Abstract
Traditional "genius agent" architectures maintain persistent context across long-running software development tasks, leading to context drift, token bloat, and unpredictable failures. We present RalphSharp, a system implementing episodic agents, stateless workers that wake, execute a single task, and terminate. State persists exclusively in the filesystem, enabling natural resumability and eliminating memory drift. The system uses a four-stage pipeline (EXPLORE → REFINE → PLAN → EXECUTE) orchestrated by a reconciliation loop that continuously moves actual state toward desired state, analogous to Kubernetes controllers.
1. Introduction
1.1 Problem Statement
Long-running AI agents that hold entire projects in context memory suffer from:
- Context Drift: Accumulating irrelevant context leads to hallucinations
- Token Bloat: Memory consumption grows unbounded until limits are hit
- Unpredictable Failures: Long sessions produce inconsistent behavior
- Non-Resumability: Interruptions lose all progress
1.2 Core Insight
Software development tasks are naturally decomposable into atomic, verifiable units. Rather than maintaining a long-lived "genius" agent, we propose dumb, episodic workers that:
- Wake with zero memory
- Read state from files
- Execute ONE task
- Terminate
- Loop restarts fresh
This transforms AI agent execution from a stateful process to a reconciliation loop.
2. Architecture
2.1 The Two Rooms Model
The system enforces strict separation of concerns through two isolated domains:
| Room | Role | Access | Operations |
|---|---|---|---|
| Clean Room (Thinker) | Planning, Analysis | Database, Memory | Refine ideas, generate plans |
| Workshop (Doer/Ralph) | Implementation | Filesystem, Terminal | Execute code, modify files |
A StateSync Bridge provides unidirectional flow: Database → Filesystem. The Workshop never writes to the database; it only modifies files.

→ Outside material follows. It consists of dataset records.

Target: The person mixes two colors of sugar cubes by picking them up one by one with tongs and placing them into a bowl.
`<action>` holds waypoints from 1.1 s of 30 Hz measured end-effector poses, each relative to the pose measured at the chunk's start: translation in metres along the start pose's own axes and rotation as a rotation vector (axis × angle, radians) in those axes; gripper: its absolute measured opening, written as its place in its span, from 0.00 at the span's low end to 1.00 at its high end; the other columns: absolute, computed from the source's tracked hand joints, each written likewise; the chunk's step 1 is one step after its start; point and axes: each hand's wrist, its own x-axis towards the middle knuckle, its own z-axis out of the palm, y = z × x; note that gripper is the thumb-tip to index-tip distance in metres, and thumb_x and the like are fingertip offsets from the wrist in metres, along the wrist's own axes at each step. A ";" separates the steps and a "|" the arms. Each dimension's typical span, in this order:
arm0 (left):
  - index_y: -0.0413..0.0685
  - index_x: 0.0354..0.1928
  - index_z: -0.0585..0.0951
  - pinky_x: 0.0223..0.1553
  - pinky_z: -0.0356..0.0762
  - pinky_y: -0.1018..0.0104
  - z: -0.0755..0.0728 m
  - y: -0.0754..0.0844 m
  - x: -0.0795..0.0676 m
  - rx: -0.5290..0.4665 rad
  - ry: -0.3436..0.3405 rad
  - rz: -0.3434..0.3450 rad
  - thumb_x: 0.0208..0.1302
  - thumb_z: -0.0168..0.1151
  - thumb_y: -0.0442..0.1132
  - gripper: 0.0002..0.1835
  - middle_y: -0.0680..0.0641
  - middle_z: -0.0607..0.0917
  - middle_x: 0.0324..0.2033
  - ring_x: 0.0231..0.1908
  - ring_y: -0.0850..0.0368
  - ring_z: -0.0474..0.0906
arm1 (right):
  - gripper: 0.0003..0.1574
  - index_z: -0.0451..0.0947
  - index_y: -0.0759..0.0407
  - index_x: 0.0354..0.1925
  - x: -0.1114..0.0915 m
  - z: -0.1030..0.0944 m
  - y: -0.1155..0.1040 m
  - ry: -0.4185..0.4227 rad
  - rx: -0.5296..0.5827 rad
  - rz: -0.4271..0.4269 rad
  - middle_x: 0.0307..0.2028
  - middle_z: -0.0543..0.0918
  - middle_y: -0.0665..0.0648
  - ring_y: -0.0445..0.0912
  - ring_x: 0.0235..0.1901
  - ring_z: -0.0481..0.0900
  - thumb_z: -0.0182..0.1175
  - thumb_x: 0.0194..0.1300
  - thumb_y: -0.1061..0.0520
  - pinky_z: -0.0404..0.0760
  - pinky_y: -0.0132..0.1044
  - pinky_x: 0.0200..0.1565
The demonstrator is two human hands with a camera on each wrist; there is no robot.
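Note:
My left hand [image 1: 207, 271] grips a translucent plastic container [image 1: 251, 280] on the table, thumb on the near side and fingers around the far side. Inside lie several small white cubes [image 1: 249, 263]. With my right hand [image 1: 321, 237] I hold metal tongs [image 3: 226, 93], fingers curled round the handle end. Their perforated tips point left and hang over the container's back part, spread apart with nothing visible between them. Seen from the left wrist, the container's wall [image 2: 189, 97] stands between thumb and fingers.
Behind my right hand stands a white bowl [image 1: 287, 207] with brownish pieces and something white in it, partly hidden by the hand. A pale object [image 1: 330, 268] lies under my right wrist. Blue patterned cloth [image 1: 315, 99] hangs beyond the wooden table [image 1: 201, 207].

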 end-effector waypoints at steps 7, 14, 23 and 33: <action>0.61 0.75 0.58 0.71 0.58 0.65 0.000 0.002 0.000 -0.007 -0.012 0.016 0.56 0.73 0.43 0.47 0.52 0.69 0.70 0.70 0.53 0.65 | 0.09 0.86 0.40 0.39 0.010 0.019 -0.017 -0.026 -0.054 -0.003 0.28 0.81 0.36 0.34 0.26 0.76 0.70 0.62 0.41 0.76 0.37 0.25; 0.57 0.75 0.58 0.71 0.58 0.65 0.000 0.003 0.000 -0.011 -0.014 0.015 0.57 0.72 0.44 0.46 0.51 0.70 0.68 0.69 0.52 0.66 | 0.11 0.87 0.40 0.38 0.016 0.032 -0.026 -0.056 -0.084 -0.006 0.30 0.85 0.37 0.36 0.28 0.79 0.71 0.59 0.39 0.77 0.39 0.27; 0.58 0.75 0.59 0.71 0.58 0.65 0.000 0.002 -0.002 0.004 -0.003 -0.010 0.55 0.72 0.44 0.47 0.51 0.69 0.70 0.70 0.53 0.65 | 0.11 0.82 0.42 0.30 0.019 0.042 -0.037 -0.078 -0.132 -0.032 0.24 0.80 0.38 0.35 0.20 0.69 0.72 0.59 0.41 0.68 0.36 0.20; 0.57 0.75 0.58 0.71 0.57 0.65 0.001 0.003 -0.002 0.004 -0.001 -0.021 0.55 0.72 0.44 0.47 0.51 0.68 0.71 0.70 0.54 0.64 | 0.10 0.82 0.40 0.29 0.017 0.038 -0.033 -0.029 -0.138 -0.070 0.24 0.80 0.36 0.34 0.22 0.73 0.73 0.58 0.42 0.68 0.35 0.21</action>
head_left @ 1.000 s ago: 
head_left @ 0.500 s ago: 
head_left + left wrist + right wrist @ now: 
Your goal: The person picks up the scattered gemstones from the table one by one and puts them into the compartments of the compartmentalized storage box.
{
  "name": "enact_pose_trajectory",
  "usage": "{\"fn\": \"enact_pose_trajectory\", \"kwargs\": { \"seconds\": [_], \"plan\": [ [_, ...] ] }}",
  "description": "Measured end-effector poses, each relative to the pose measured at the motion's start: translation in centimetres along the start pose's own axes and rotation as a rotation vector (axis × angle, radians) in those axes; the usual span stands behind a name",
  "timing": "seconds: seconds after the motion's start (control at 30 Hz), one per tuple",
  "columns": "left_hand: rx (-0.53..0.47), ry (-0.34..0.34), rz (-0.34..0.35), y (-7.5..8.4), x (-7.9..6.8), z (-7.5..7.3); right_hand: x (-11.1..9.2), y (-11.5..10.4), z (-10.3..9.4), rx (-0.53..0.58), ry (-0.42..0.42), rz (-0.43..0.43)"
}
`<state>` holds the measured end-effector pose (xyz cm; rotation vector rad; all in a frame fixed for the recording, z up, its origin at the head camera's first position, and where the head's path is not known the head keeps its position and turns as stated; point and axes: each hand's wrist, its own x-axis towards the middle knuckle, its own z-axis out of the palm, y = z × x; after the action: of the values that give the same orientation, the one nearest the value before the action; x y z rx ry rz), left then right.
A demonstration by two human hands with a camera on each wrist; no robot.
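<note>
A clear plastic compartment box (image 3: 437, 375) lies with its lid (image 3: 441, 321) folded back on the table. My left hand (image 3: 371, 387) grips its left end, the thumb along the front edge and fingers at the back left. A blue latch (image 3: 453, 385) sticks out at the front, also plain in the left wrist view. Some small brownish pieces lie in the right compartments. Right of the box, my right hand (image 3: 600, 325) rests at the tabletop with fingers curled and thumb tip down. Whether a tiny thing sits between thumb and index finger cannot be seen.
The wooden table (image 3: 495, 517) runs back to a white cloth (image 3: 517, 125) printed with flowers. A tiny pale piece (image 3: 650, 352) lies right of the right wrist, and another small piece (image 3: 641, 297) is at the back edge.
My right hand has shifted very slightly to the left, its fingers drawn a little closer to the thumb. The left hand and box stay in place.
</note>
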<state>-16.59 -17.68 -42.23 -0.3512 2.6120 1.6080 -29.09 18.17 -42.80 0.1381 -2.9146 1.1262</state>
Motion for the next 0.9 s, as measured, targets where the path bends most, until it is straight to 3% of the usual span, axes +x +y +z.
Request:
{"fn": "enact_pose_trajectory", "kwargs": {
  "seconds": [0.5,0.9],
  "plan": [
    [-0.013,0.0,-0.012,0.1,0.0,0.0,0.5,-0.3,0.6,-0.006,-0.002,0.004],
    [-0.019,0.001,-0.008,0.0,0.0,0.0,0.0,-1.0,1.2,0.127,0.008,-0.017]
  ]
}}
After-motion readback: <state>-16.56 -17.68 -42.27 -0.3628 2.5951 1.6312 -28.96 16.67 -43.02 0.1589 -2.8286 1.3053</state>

2.2 The Four-Stage Pipeline
┌─────────────┐ ┌─────────────┐ ┌─────────────┐ ┌─────────────┐
│ EXPLORE │───▶│ REFINE │───▶│ PLAN │───▶│ EXECUTE │
└─────────────┘ └─────────────┘ └─────────────┘ └─────────────┘
Understand Clarify Decompose Implement
codebase requirements into tasks one task
Stage 1: EXPLORE. The agent analyzes codebase structure, conventions, and patterns. Stage 2: REFINE. A raw idea becomes a structured specification with scope boundaries. Stage 3: PLAN. The specification becomes an ordered task list with dependencies. Stage 4: EXECUTE. Loop through: pick a task, implement, verify, mark complete, repeat.
2.3 The Episode Lifecycle
┌──────────────────────────────────────────────────────────────┐
│ EPISODE LIFECYCLE │
└──────────────────────────────────────────────────────────────┘
RECONSTRUCT PERCEIVE & ACT PERSIST
┌─────────┐ ┌──────────────┐ ┌──────────┐
│ Read │────────▶│ Execute │────────▶│ Write │
│ State │ │ Task │ │ State │
│ Files │ │ │ │ Die │
└─────────┘ └──────────────┘ └──────────┘
│ │ │
│ │ │
AGENTS.md Modify code PLAN.md [x]
PLAN.md Run tests Source files
specs/*.md Mark complete DISCOVERY.md
Each episode is atomic: the agent reads current state, performs one bounded operation, persists results, and terminates. No memory carries between episodes.
3. State Management
3.1 File-Based State Machine
State is encoded in markdown files using a simple marker syntax:
| Marker | Meaning | Transition Rules |
|---|---|---|
[ ] |
Pending | → [~] when started |
[~] |
In Progress | → [x] on success, [!] on failure |
[x] |
Complete | Terminal state |
[!] |
Needs Review | Human intervention required |
[S] |
Skipped | After 3 consecutive failures |
3.2 Derived Files
| File | Created By | Purpose |
|---|---|---|
AGENTS.md |
StateSync | Project context, rules, conventions |
PLAN.md |
PLAN stage | Ordered task queue |
DISCOVERY.md |
Any stage | "I learned something that changes the plan" |
IDEAS.md |
Any stage | "I noticed something unrelated" |
3.3 Resume Semantics
If PLAN.md exists with pending tasks, the pipeline skips to EXECUTE stage. This provides natural checkpoint/restart without explicit serialization.
4. Resilience Patterns
4.1 Transient Error Detection
Network hiccups and API rate limits are expected in long-running pipelines. The system detects transient errors via pattern matching:
- "No messages returned" (API hiccup)
- HTTP 429, 502, 503, 529 (rate limits, server errors)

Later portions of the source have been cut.